Феггаттурис растерянно и, как показалось Рафу, даже немного испуганно посмотрел на лица собравшихся.
– Вы что тут, спятили все? – тихо, полушепотом произнес он. – На Мелководье впервые произошло убийство. А вы считаете, что ничего не случилось?..
– Как мы уже выяснили, об убийстве речь не идет, – перебил альбиноса Упаннишшур. – Никто не видел мертвого плоскоглазого.
– Я его видел! – ткнул себя пальцем в грудь Феггаттурис. – Понял, ты?.. Я видел мертвого плоскоглазого с дыркой во лбу! – Феггаттурис сделал шаг в сторону Упаннишшура и ткнул его пальцем в лоб. – Таурриммас убил плоскоглазого! Тебе это ясно?
Упаннишшур недовольно поджал губы. Ему не нравилось то, как вел себя Феггаттурис. И даже не потому, что альбинос пытался задеть его лично, а потому, что он все делал неправильно. Феггаттурис был излишне эмоционален, излишне порывист, излишне уверен в себе… Эта излишность так и перла из него, создавая атмосферу дискомфорта. Именно поэтому находиться рядом с Феггаттурисом было неприятно. Настолько неприятно, что хотелось бежать. Будь Упаннишшур заурядным обитателем Квадратного острова, он, возможно, именно так и поступил бы. Нет, конечно, он бы не побежал, а развернулся и ушел, сохраняя чувство собственного достоинства. Но положение, что занимал он в общине, обязывало его даже в такой, прямо скажем, крайне неприятной ситуации проявлять выдержку и самообладание, соответствующие… Соответствующие.
– А что ты делал в Тихой заводи? – спросил у альбиноса Упаннишшур. – Между прочим, никто из тех троих, кто рассказывал о происшествии, не упомянул о тебе. – Он посмотрел на свидетелей. – Или я ошибаюсь?
– Не было его в Тихой заводи! – уверенно заявил Таурриммас. – Я увидел его только на третий день после отплытия, когда он нагнал нас и принялся орать со своего плота, что это я, мол, убил плоскоглазого, а потому должен вернуться, чтобы эти лягушата провели объективное дознание и судили меня по своим законам.
– Я ничего не говорил о лягушатах, – вставил Феггаттурис.
– Понятное дело, – с чувством собственного превосходства усмехнулся Таурриммас. – Так называют плоскоглазых только бывалые плотогоны.
– Так называют плоскоглазых надменные олухи! – неожиданно для себя самого заявил во всеуслышание Раф.
Слушавшая разговор публика зашумела.
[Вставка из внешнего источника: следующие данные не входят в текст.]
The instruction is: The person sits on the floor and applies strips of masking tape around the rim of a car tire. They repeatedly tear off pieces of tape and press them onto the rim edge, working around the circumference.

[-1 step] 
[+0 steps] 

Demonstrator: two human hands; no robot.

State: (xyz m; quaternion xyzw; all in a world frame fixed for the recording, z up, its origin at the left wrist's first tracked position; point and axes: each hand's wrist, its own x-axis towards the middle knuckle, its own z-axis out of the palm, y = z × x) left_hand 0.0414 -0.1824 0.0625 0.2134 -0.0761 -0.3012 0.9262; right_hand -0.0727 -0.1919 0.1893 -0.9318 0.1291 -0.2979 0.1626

Гомон был настолько неопределенный, настолько лишенный ярко выраженной эмоциональной окраски, что невозможно было понять, какую сторону поддерживают островитяне.
– Тихо! Тихо! – поднял руку над головой Упаннишшур. Голоса тотчас же смолкли. – Мы сейчас обсуждаем не прозвища плоскоглазых.
В наступившей тишине отчетливо прозвучал негромкий голос Виираппана:
– Любопытно, а что мы сейчас обсуждаем?
– Насколько я понимаю, – улыбнулся Упаннишшур, – мы обсуждаем тот факт, что плоскоглазые оказались ненадежными партнерами.
– Да-а? – Виираппан озадаченно почесал бороду. – А я-то думал…
– А раз так, – продолжил свою речь Упаннишшур, – мы должны предпринять какие-то шаги, которые в дальнейшем должны обезопасить наши торговые отношения.
– Таурриммас подсунул плоскоглазым заплесневелую кожу, поэтому они и вернули ее, – сказал Феггаттурис. – В первых двух тюках, что показал плоскоглазым Таурриммас, кожа была хорошая. Очень хорошая. А в остальных – гниль, обернутая сверху кусками новой кожи. И, по-вашему, это справедливый обмен?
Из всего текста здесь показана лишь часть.